Event Fees and IHT

The deceased owned a retirement flat. There is a provision in the lease that on a disposal the seller has to pay to the Landlord .5% of the sale value per year of occupation up to a maximum of 5%. There is a deemed disposal if no sale within 12 months of death.

As this is a liability increasing over time within the lease itself, I would suggest that this is an appropriate deduction for IHT purposes?

I have also been dealing with the more common structure where there is no deemed disposal but a straight say 5% event fee only triggered on a disposal. Would this also be an appropriate deduction?

I would distinguish these from event fees triggered by when the Landlord actually sources a buyer from their own waiting lists where they are effectively an estate agent.

Luke McMath
Blandy and Blandy LLP

If the payment is a contractual liability under the terms of the lease, then I agree it should be an allowable deduction for IHT purposes where there are no further conditions attaching to it.

However, where the payment is due only on a disposal, I suspect it would only be allowable for CGT purposes, rather than IHT (although that might depend upon the precise wording of the lease provision).

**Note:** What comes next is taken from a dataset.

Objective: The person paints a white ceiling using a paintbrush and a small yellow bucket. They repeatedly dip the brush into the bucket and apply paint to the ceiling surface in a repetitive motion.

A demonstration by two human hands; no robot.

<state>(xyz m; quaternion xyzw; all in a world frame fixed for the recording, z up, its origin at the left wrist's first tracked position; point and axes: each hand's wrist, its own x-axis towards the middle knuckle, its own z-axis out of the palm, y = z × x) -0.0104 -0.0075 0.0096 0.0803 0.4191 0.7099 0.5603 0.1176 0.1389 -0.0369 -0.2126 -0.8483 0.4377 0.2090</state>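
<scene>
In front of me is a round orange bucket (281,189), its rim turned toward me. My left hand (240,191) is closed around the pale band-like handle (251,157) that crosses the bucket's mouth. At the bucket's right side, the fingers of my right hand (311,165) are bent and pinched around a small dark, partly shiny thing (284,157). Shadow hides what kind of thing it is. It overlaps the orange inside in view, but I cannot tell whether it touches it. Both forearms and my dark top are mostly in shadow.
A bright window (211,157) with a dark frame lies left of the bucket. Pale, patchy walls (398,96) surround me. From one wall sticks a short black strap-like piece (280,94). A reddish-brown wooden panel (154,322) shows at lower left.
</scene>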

Where the lessor is entitled to the fee when it is effectively acting as selling agent, I cannot see that this would be treated as a deduction for IHT purposes, unless there was a binding contract for the sale of the flat at the time of death.

Paul Saunders

I have claimed a deduction of this sort for IHT purposes and it was allowed. It was a relatively small estate so that the amount of tax lost to HMRC was not great and it may be that if there were larger sums involved I might not have got away with it. However it seems to me that it is a contractually liability and it does effect the value of the property at the date of death and accordingly that it should be allowable.